- Task brief
Print the data once more, exactly as given. Drop the pictures.
=====
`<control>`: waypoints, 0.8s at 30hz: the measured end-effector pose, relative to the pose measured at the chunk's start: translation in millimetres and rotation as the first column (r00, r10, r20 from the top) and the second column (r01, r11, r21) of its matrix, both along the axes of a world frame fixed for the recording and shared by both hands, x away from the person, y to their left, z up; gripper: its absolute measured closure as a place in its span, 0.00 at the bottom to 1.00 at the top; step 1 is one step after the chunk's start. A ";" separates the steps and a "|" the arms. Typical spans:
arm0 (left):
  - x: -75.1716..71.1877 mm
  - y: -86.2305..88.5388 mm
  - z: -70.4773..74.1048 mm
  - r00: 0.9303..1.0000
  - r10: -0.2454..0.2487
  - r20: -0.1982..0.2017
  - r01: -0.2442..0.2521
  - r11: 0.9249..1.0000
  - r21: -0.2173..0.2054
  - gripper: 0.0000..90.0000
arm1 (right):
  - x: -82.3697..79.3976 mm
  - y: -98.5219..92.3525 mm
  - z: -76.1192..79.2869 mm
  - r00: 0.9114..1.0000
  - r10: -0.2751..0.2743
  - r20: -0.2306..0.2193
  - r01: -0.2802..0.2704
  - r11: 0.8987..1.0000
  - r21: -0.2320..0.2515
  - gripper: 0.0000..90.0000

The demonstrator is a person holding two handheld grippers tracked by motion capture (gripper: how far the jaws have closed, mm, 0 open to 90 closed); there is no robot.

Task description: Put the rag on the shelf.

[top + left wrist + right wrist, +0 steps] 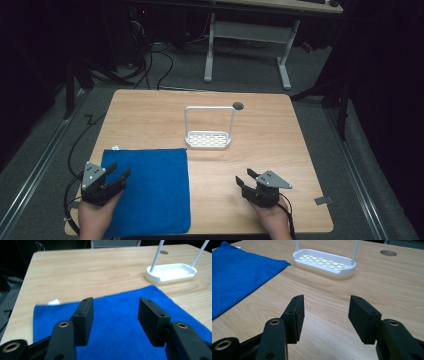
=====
- Solution
`<control>`: waypoints, 0.8s at 30hz: the measured end-effector pose, relative to the pose measured at the chunk's start: translation in millimetres and rotation as the first column (r00, r10, r20 from the top) and the second column (r01, r11, r21) of its matrix, both along the axes of a world frame fixed for the recording and shared by both hands, x away from the person, y to their left, z up; gripper: its absolute measured closure as a place in its span, 0.00 at the bottom to 1.00 at the top; step 1 is one step after the chunk's start. A ";" separates the steps and a "|" the arms. Typical spans:
arm0 (left):
  - x: -75.1716..71.1877 mm
  - y: -86.2305..88.5388 mm
  - z: -70.4773..74.1048 mm
  - r00: 0.9303..1.0000
  - r10: -0.2454..0.2487
  - r20: -0.1982..0.2017
  - r01: -0.2442..0.2521
  - r11: 0.9249..1.0000
  - r21: -0.2173..0.2054
  - gripper: 0.0000..90.0000
arm1 (right):
  - x: -82.3697..79.3976 mm
  - y: -98.5219..92.3525 mm
  - z: -76.1192..79.2869 mm
  - r00: 0.9114..1.0000
  - r10: -0.2751..0.2743
  - r20: -0.2306..0.2193
  - r01: -0.2802..0.2704
  - r11: 0.8987..1.0000
  - r21: -0.2320..0.2515
  - gripper: 0.0000..90.0000

The demonstrator is a person holding two handheld grippers tracked by motion capture (gripper: how far the jaws have closed, mm, 0 open to 90 closed); there is no robot.

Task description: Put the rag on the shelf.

[top + left wrist + right wrist, +0 steps] 

No part of the exercise remains unanswered.